Una mazzata a tutto il delicato equilibrio diplomatico costruito in questi mesi. La Regione era riuscita nel miracolo di far partire la nuova Ct1 dopo una battaglia lunga anni contro gli euroburocrati. Ma l’accettazione di Air Italy di coprire le rotte da Olbia senza compensazione per un anno era stato forse il risultato politico più rilevante. Non solo garantiva la continuità su Olbia, ma salvava i posti di lavoro e gli investimenti di Air Italy sul Costa Smeralda. La mossa del governo rischia di diventare un colpo di mortaio.

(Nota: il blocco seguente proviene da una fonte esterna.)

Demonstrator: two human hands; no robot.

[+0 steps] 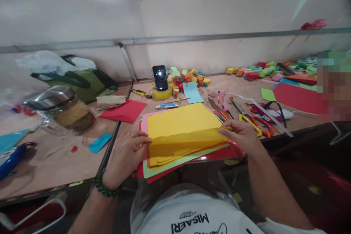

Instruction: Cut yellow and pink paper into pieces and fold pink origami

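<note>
A yellow paper sheet (178,119) lies on top of a stack of coloured sheets at the table's front edge. Its near edge is lifted and curls up between my hands. My left hand (128,151) pinches the left corner of that edge with thumb and fingers. On the other side, my right hand (240,135) grips the right corner between thumb and fingers. Beneath are more yellow sheets, a light green sheet (153,172) and red sheets, with pink paper (144,122) showing at the left. Part of the stack overhangs the table edge.
Right of the stack lie scissors (246,115), red-handled pliers (264,128) and a pink glue gun (221,98). Behind it are a phone (160,78) on a yellow tape roll (162,93) and small folded paper pieces. A glass jug (72,113) stands left; a person sits far right.
</note>
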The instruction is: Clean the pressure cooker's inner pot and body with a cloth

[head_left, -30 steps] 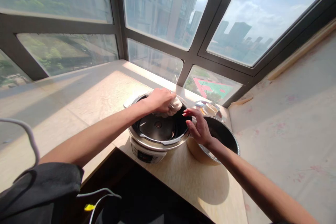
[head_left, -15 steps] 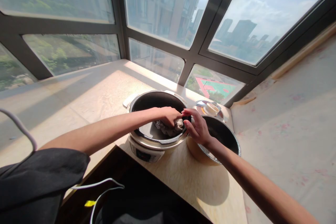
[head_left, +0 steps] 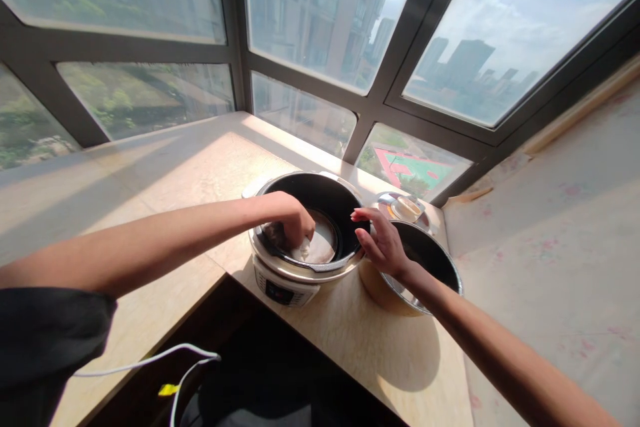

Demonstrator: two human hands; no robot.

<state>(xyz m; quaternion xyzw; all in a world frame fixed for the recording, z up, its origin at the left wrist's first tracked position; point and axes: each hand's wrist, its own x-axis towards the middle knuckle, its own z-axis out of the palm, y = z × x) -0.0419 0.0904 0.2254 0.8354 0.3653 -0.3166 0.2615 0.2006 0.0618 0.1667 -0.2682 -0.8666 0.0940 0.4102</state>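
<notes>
A white rice cooker (head_left: 285, 283) with a dark open well stands on the wooden counter (head_left: 350, 340). My left hand (head_left: 295, 221) is down inside the well at its near left side, closed on a pale cloth (head_left: 306, 251) pressed to the bottom. My right hand (head_left: 381, 240) rests on the cooker's right rim, fingers stretched out, holding nothing. Just right of it stands the removed inner pot (head_left: 425, 260), dark inside with a metal rim.
A round lid with a knob (head_left: 404, 207) lies behind the inner pot by the window. Window frames close off the far side. A white cable (head_left: 150, 361) hangs below the counter's front edge. A covered wall rises at the right.
My left hand with the cloth has gone from the cooker's far rim down into the well and swept to its near left side. My right hand has stayed on the rim.
</notes>
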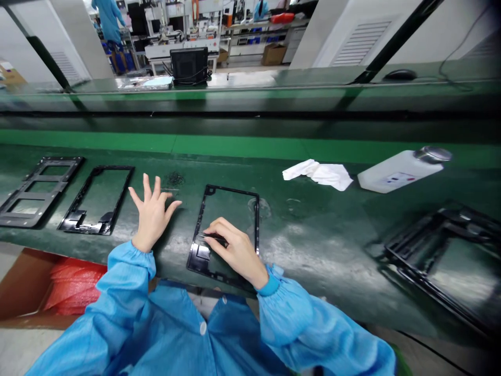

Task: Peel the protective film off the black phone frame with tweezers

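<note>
My right hand (237, 248) is closed in a pinch on dark tweezers (215, 238), their tips at the left side of a thin black rectangular frame (256, 224). This frame lies flat on the green bench in front of me, and my hand hides part of its lower right. My left hand (152, 214) has its fingers spread, with nothing in them, above the bench to the left. Just beyond its fingers lies a small heap of tiny black pieces (174, 179). A second black frame (116, 209) rests left of that hand.
At far left lies a grey-and-black fixture plate (29, 202). A crumpled white wipe (331, 175) and a tilted-looking white bottle (399, 172) stand out at right. Stacked black frames (442, 245) sit on the right. Below the left edge, a cardboard box (23, 292) holds red wrapping.
</note>
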`<action>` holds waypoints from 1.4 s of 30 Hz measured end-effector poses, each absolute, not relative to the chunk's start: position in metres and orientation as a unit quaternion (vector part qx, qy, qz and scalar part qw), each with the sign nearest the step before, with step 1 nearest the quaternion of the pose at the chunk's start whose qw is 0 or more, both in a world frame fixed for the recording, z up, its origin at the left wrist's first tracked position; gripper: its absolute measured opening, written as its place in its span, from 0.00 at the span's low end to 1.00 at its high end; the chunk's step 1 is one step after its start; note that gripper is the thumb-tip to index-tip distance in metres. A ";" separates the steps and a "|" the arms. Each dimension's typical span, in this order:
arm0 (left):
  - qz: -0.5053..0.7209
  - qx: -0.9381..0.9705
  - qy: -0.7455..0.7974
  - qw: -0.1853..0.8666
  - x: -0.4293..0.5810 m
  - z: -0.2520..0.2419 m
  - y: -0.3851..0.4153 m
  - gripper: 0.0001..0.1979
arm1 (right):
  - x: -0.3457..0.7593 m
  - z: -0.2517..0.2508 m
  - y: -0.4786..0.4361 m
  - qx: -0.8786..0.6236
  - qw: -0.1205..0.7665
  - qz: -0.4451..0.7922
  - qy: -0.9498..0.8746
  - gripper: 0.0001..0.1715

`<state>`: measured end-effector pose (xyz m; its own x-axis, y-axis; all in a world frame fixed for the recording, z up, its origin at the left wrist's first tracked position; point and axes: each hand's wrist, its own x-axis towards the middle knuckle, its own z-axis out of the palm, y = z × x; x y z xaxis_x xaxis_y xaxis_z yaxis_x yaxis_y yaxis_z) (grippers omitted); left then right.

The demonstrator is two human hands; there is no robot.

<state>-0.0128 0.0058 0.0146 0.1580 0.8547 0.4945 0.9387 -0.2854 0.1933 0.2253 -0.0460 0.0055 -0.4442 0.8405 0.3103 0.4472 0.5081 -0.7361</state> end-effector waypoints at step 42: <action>-0.088 -0.901 -0.414 -0.093 0.009 0.002 -0.013 0.26 | 0.208 0.009 -0.060 -0.347 0.184 0.116 -0.912 0.07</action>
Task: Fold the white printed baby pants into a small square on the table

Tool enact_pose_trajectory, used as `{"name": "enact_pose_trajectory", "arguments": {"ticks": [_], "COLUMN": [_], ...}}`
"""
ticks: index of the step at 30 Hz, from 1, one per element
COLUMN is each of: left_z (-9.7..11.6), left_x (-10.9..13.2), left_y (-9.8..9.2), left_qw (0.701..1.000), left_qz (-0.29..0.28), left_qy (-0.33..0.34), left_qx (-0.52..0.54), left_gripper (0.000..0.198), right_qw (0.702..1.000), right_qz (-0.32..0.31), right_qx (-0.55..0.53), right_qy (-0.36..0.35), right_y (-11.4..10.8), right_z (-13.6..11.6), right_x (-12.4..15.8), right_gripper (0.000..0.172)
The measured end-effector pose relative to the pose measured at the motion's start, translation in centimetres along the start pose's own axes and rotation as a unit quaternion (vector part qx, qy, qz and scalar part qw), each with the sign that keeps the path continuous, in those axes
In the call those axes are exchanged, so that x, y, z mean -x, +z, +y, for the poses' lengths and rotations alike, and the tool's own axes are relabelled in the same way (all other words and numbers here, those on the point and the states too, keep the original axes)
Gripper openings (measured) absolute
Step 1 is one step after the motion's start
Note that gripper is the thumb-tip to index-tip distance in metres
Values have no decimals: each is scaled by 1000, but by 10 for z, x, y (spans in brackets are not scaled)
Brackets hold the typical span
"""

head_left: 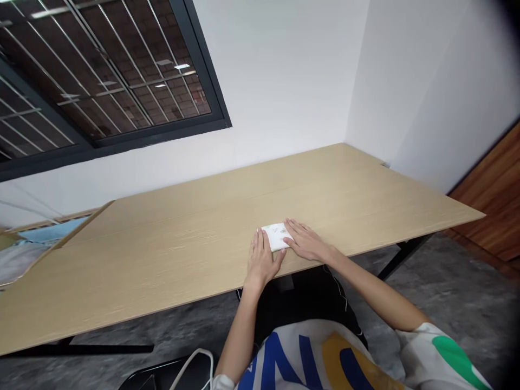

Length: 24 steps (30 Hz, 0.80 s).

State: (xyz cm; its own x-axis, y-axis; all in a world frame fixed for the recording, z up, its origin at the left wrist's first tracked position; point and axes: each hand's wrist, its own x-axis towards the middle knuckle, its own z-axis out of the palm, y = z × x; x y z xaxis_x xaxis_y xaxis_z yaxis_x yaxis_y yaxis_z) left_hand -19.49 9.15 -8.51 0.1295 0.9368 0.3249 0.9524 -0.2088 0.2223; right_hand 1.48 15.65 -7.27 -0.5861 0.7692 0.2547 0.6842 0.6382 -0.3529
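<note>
A small white rectangular item (277,236), perhaps a folded cloth or a soft packet, lies flat on the wooden table (182,238) close to its front edge. Faint printed marks show on its top; its exact kind I cannot make out. My left hand (262,260) rests at its left side, fingers stretched forward and thumb out to the right. From the right, my right hand (304,240) lies flat over its right end, with fingers extended and thumb near the lower corner. Both palms face down, and part of the white item is hidden under the fingers.
At the table's left end stands an open box (60,246) with light blue and whitish soft material inside. A barred window (122,70) is set in the white wall behind. A black chair (170,374) with a white strap is at lower left, and wooden panelling (495,200) at right.
</note>
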Motion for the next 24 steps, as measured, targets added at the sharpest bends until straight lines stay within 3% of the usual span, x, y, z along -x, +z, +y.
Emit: {"name": "enact_pose_trajectory", "arguments": {"ticks": [6,12,15,20,24], "left_z": [-6,-7,-9,-8,-7], "left_x": [11,0,-9,-17,-17], "left_y": [-20,-32,-33,-40,-52], "left_qw": [998,999,999,998,993], "left_qz": [54,-21,-26,46,111], "left_qy": [-3,46,35,28,-31], "left_qx": [-14,1,8,29,39], "left_gripper": [79,75,59,35,28], "right_qw": [996,993,991,993,979], "right_qz": [42,-36,-43,-3,-17], "right_qx": [-3,-36,-61,-76,-183], "right_qy": [-80,-110,-114,-93,-89], "right_y": [-19,-32,-33,-35,-43], "right_z": [-2,9,17,18,11], "right_x": [9,6,-4,-23,-43], "right_gripper": [72,72,71,52,34]}}
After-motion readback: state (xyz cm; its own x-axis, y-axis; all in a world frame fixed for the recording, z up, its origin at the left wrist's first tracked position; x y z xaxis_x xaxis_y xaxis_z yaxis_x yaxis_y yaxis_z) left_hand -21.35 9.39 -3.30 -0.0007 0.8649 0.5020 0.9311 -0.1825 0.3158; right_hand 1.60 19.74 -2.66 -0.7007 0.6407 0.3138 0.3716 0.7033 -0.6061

Il caos strisciante. La scelta di coprire le rotte da Olbia per Roma e Milano senza i 5 milioni di euro all’anno di compensazione è una mossa tutta politica da parte di Air Italy per confermare la sua volontà di fare di Olbia il suo centro strategico. Ecco perché la mossa di Alitalia potrebbe avere un effetto detonante su una vertenza ancora non conclusa. E una conferma della volontà di Alitalia di restare a Olbia arriva anche in modo indiretto. In questi giorni al Costa Smeralda sono presenti i tecnici e i funzionari di Alitalia. Preparavano i sistemi informatici e tutto quello che serviva per creare una base a Olbia. Ma alla notizia della offerta di Air Italy, che di fatto estrometterebbe Alitalia, hanno deciso di andare avanti.

Il buco. C’è ancora un altro aspetto che rende più magmatico il presente della continuità. La vecchia continuità scade il 31 marzo, tra due settimane. Quella nuova entra in vigore il 17 aprile. Ci sono 16 giorni di buco. La Regione con un bando di emergenza aveva trovato la disponibilità a coprire quelle tratte da parte di Alitalia. Disponibilità che sembrava scemata dopo la mossa a sorpresa di Air Italy. Ora il quadro rischia di diventare ancora più caotico nei prossimi giorni. E a rendere ancora più complicato. Perché in questo momento non si capisce chi dovrà coprire i 15 giorni. E se Alitalia confermerà la sua scelta
di volare da Olbia senza compensazioni il quadro sarà ancora più complicato da interpretare.

In mezzo a questa battaglia c’è la stagione turistica, già partita, e la capitale delle vacanze sarde, potrebbe diventare complicata da raggiungere.